ACTIVITY: Below are some records. Return exactly the lines from the one with "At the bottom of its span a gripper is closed" to the one with "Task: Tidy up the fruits", and nothing else.
○ ○ ○
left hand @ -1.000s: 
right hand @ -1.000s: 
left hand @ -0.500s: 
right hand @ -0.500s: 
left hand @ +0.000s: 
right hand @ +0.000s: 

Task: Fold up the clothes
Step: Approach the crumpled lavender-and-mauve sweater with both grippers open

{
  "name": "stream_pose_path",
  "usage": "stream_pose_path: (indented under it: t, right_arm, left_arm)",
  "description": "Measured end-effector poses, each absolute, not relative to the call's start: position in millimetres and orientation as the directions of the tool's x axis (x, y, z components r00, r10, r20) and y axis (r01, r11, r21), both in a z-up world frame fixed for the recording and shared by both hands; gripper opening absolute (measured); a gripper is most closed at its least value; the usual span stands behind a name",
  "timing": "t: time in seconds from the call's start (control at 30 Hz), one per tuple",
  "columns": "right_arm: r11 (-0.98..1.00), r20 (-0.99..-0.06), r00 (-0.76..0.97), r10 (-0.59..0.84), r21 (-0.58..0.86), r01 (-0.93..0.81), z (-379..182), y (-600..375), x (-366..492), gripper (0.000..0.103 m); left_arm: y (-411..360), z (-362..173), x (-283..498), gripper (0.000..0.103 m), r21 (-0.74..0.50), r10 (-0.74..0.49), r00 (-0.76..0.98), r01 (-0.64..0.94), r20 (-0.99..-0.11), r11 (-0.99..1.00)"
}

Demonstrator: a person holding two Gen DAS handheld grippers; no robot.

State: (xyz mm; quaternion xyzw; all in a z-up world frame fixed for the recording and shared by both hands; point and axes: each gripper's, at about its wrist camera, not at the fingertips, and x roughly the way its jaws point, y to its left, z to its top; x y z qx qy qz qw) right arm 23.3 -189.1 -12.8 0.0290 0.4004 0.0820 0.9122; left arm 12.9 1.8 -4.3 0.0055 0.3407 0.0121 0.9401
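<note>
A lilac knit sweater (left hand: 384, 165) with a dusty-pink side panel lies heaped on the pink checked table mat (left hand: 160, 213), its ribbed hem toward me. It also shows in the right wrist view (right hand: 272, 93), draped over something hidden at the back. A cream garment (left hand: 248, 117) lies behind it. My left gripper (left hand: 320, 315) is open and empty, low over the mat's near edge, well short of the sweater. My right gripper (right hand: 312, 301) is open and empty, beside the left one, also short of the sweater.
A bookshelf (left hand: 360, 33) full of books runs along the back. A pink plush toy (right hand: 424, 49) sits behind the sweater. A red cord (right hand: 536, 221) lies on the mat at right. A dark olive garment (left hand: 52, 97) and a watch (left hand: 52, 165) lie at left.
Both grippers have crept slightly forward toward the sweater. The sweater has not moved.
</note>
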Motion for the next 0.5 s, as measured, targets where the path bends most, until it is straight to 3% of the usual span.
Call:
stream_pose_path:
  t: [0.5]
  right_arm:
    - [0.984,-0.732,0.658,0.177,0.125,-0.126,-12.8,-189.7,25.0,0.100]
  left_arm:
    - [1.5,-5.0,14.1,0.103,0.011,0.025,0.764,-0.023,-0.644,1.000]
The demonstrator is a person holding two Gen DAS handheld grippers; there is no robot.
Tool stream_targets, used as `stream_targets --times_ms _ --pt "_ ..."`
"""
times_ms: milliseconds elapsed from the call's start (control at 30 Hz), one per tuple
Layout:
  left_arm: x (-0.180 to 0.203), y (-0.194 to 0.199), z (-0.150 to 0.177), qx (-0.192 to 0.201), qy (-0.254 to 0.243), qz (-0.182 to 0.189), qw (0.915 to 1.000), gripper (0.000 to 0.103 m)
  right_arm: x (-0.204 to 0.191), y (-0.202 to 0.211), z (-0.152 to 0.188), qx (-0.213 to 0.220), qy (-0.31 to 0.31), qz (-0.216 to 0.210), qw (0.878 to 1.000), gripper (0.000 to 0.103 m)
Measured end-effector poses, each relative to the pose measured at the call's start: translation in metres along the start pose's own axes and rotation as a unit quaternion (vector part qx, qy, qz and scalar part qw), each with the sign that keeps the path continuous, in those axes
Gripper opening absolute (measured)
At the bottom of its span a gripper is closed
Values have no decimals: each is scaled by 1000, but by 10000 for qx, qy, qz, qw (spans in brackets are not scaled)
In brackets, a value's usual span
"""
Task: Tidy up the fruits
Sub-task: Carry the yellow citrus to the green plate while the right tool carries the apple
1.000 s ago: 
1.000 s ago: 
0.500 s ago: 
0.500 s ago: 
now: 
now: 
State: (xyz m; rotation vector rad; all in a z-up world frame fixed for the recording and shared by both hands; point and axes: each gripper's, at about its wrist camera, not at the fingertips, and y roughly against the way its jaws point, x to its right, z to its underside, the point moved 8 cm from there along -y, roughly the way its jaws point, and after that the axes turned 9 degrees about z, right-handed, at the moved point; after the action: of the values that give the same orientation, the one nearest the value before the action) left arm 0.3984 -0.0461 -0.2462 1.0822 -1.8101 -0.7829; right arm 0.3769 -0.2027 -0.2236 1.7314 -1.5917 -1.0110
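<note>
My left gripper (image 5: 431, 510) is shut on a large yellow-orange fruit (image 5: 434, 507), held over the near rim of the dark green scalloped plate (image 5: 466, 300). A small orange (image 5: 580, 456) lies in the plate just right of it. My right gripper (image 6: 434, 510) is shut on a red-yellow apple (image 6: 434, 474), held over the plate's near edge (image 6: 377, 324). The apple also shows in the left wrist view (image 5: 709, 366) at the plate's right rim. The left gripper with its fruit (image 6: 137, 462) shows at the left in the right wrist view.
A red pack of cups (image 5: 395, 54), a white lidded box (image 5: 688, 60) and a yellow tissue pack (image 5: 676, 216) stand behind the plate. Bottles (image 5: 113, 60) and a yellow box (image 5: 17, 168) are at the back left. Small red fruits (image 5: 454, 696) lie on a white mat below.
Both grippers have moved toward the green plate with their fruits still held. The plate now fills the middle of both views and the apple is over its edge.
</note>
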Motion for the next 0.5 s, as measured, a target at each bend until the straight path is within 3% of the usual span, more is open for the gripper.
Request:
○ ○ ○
RESPONSE FOR THIS EXERCISE:
At the bottom of its span a gripper is closed
Values have no decimals: each is scaled by 1000, but by 10000 for qx, qy, qz, qw (spans in brackets are not scaled)
In brackets, a value's usual span
"""
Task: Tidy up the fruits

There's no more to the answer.